> _ACTIVITY_
Look at the data below and print exactly the lines from its first line through the line with "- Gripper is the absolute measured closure"; the pictures stay out of the copy.
=== Section Start ===
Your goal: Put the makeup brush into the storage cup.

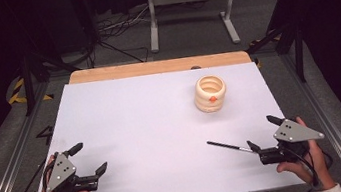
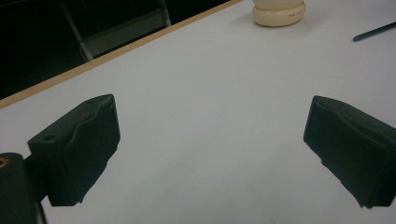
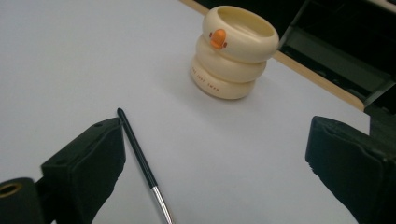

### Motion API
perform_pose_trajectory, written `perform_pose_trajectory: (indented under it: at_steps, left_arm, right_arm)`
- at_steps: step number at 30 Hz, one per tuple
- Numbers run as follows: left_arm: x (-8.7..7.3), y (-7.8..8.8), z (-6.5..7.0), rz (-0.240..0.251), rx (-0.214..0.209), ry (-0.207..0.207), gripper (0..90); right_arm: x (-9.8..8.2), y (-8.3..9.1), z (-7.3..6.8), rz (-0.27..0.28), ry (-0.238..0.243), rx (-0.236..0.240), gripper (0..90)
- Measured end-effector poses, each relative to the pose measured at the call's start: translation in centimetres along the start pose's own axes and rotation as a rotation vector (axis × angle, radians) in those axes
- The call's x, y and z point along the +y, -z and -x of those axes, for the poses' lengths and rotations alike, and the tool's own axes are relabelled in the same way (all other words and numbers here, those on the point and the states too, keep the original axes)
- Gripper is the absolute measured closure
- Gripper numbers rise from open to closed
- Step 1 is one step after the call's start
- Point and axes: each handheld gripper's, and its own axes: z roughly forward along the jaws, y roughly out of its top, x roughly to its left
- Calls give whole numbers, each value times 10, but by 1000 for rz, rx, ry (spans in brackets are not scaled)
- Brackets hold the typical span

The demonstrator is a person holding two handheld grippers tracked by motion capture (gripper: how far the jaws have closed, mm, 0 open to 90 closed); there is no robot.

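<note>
Black brush (image 1: pixel 228 147) just beside wide-apart right tool (image 1: pixel 261 134)

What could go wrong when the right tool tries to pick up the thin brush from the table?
The brush lies flat on the white table, beside one jaw of the open right tool rather than between both, so closing now would probably push or roll it. It is thin, so it may slip. If it is carried to the cream ringed holder, a bump could tip that.

A lab or studio: black curtains, floor cables (image 1: pixel 113 28) at 11 o'clock, metal stand (image 1: pixel 191 9) at 12.
</note>
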Motion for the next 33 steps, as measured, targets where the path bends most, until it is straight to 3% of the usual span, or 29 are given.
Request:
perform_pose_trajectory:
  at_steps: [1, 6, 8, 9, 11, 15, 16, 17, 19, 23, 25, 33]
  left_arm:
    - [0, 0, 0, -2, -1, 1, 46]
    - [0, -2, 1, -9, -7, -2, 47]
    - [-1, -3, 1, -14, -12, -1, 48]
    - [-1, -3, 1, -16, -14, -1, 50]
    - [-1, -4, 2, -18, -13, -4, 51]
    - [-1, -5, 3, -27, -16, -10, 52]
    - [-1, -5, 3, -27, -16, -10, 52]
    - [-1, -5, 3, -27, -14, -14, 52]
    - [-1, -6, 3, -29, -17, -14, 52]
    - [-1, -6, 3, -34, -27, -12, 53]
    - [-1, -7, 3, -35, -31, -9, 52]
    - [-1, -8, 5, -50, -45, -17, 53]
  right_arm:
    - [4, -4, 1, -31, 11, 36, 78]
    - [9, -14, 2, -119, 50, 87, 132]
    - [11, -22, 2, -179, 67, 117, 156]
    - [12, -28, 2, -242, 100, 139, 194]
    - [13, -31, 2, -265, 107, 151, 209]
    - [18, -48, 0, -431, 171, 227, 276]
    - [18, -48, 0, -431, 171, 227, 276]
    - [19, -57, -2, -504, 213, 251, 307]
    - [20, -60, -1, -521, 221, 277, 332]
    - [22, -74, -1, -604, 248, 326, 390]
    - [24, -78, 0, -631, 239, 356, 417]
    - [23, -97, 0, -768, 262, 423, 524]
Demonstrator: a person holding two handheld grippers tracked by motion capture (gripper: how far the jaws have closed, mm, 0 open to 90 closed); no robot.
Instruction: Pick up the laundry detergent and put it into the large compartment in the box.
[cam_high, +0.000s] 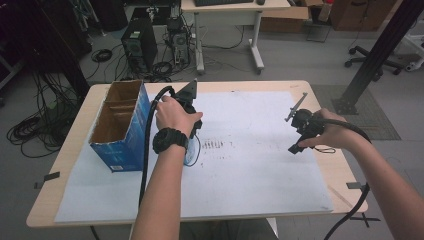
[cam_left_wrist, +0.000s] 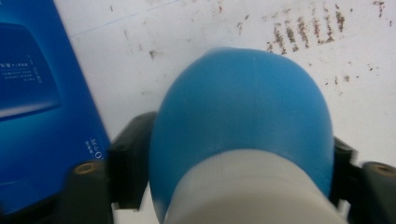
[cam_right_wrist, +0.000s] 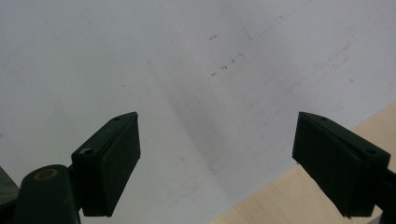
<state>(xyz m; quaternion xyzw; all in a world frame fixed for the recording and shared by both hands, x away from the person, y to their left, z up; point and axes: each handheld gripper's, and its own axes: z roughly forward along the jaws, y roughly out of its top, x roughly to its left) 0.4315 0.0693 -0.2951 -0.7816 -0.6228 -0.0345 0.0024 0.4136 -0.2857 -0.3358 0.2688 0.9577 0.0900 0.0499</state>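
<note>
Grab step is on: left tongs (cam_left_wrist: 243, 186) clamp a blue-and-white rounded object, looks like a bulb (cam_left_wrist: 243, 116), pads pressing both its sides in the left gripper view. In the high view the left hand (cam_high: 172, 117) sits over it, just right of the blue box (cam_high: 127, 135), and a sliver of the bulb pokes out under the wrist, down on the white sheet (cam_high: 250, 165). Can't tell whether it's lifted clear of the sheet yet. Right tongs (cam_right_wrist: 219, 163) are wide open, nothing between them, hanging over bare sheet near the table (cam_right_wrist: 280, 200) edge; right hand (cam_high: 325, 132) is well apart from the action. The box is open-topped with cardboard dividers inside, standing at the sheet's left edge, so my guess is the bulb goes in there. Next move: straight lift to clear the box wall, shift left over a compartment, lower, release. Grip is on a curved, smooth surface, so slip risk; keep the squeeze steady. Right side can stay parked.
</note>
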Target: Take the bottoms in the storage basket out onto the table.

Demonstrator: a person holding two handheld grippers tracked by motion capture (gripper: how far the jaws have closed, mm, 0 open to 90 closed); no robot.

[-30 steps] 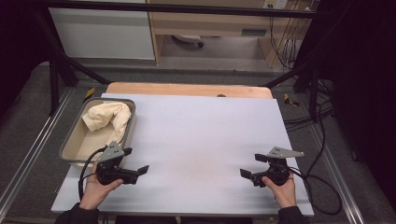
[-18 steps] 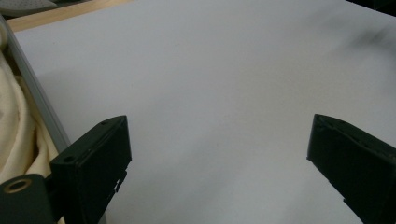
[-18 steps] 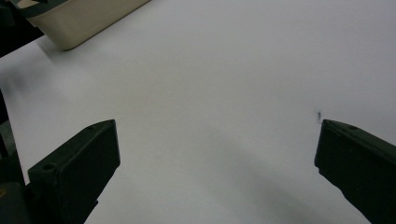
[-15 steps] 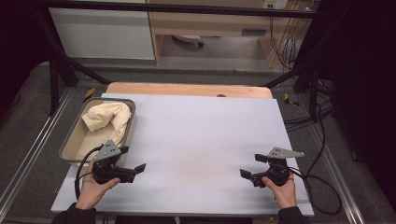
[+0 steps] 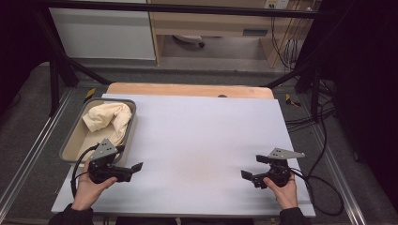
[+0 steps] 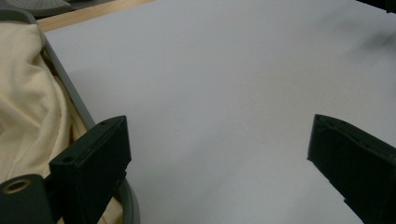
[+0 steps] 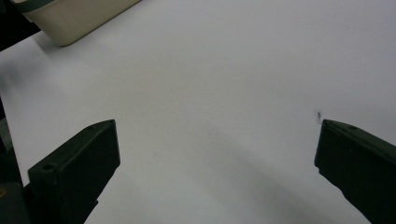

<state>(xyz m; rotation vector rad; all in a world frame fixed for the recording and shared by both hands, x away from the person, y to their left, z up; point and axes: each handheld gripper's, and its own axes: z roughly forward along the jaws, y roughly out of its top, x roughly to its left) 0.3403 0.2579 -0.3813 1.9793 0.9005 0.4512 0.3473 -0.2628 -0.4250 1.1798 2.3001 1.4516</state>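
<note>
Cream cloth [image 5: 109, 118] bunched in grey bin [image 5: 70, 140], far-left on table [image 5: 202, 136]. Left gripper [image 5: 133, 169] just beside bin's near end, jaws spread, empty. Right gripper [image 5: 248, 176] near-right, jaws spread, empty.

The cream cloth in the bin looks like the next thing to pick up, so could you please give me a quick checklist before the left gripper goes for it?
1. Left gripper open: ok, jaws wide apart.
2. Left gripper empty: ok.
3. Cream cloth reachable: ok, heaped in the bin, uncovered.
4. Left gripper near bin: ok, at its near corner.
5. Right gripper out of the way: ok, open, far across the white table.
6. Cloth snagged on the bin: cannot tell.
</note>
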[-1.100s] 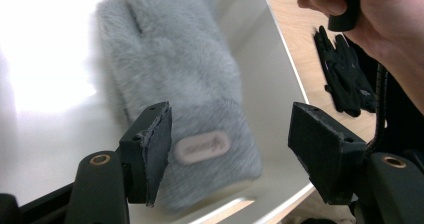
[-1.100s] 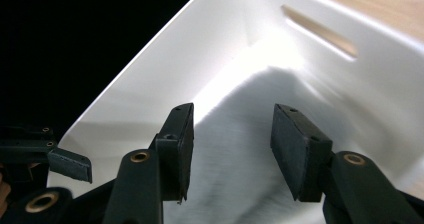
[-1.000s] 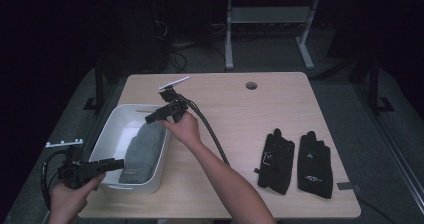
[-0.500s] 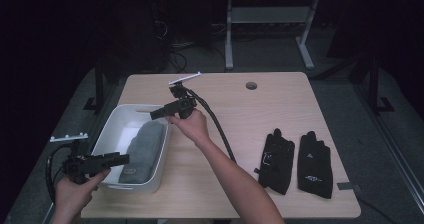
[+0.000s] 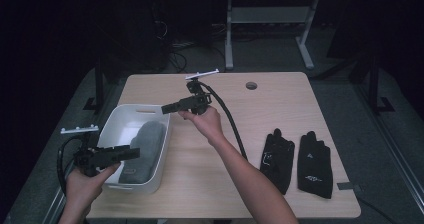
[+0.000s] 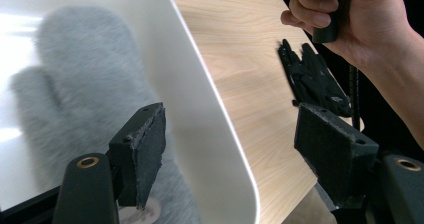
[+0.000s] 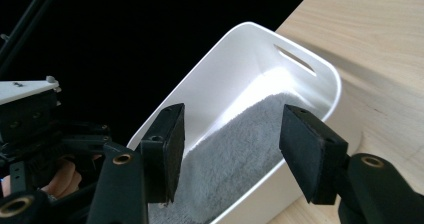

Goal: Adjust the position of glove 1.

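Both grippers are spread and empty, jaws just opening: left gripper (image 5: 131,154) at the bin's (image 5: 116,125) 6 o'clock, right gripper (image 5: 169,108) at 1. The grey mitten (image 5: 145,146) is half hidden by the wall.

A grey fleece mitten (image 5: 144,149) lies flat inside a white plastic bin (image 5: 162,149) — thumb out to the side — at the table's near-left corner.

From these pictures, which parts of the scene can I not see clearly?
- Grey mitten: in the high view, the left gripper covers part of it; whether a second mitten lies beneath cannot be told.
- White bin: its near end is cut off by the bottom edge in the right gripper view.
- Black gloves: the printed logos are too small to read.
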`<state>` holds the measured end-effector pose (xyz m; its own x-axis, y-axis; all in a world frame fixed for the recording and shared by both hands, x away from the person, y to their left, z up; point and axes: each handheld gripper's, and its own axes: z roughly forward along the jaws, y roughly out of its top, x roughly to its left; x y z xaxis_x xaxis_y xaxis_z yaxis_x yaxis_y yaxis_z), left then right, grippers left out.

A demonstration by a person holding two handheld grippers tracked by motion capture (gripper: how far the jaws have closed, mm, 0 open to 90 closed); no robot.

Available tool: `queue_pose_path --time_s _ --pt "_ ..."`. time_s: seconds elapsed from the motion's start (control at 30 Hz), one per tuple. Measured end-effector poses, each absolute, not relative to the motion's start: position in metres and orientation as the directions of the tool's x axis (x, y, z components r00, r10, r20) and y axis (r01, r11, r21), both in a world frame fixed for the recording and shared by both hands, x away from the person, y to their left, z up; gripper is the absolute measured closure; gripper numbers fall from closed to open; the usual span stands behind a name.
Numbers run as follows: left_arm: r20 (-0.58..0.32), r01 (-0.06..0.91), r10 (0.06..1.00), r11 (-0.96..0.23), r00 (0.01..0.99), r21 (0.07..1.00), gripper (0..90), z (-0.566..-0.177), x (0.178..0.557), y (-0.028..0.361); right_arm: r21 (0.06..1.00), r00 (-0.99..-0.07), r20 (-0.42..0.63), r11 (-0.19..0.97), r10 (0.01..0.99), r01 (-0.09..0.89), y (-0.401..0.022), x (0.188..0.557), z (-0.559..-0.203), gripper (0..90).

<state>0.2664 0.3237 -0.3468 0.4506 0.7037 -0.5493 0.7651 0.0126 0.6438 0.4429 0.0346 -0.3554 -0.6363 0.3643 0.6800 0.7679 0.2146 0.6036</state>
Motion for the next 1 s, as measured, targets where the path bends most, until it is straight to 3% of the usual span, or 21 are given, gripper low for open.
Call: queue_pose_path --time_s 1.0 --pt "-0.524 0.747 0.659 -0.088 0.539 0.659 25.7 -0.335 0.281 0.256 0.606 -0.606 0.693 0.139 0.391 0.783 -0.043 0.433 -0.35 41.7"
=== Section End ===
> _OUTPUT FOR THIS EXERCISE_
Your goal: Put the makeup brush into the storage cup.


### Motion API
perform_pose_trajectory, written `perform_pose_trajectory: (indented under it: at_steps, left_arm, right_arm)`
- at_steps: step number at 30 Hz, one per tuple
- Numbers run as follows: left_arm: x (-8.7..7.3), y (-7.8..8.8), z (-6.5..7.0), rz (-0.240..0.251), rx (-0.214..0.209), ry (-0.207..0.207), gripper (0..90); right_arm: x (-9.8..8.2), y (-8.3..9.1), z (-7.3..6.8), rz (-0.27..0.28), ry (-0.238..0.243), rx (-0.236..0.240), gripper (0..90)
- Measured end-effector poses, each relative to the pose measured at the call's start: translation in centimetres along the start pose's own axes and rotation as a rotation vector (axis × angle, radians) in those axes
- The call's x, y and z point along the +y, -z and -x of those axes, for the poses' lengths and rotations alike, and the tool's own axes are relabelled in the same way (all other words and numbers here, those on the point and the states too, keep the original axes)
- Gripper is the absolute measured closure

There's nothing left to add to the output.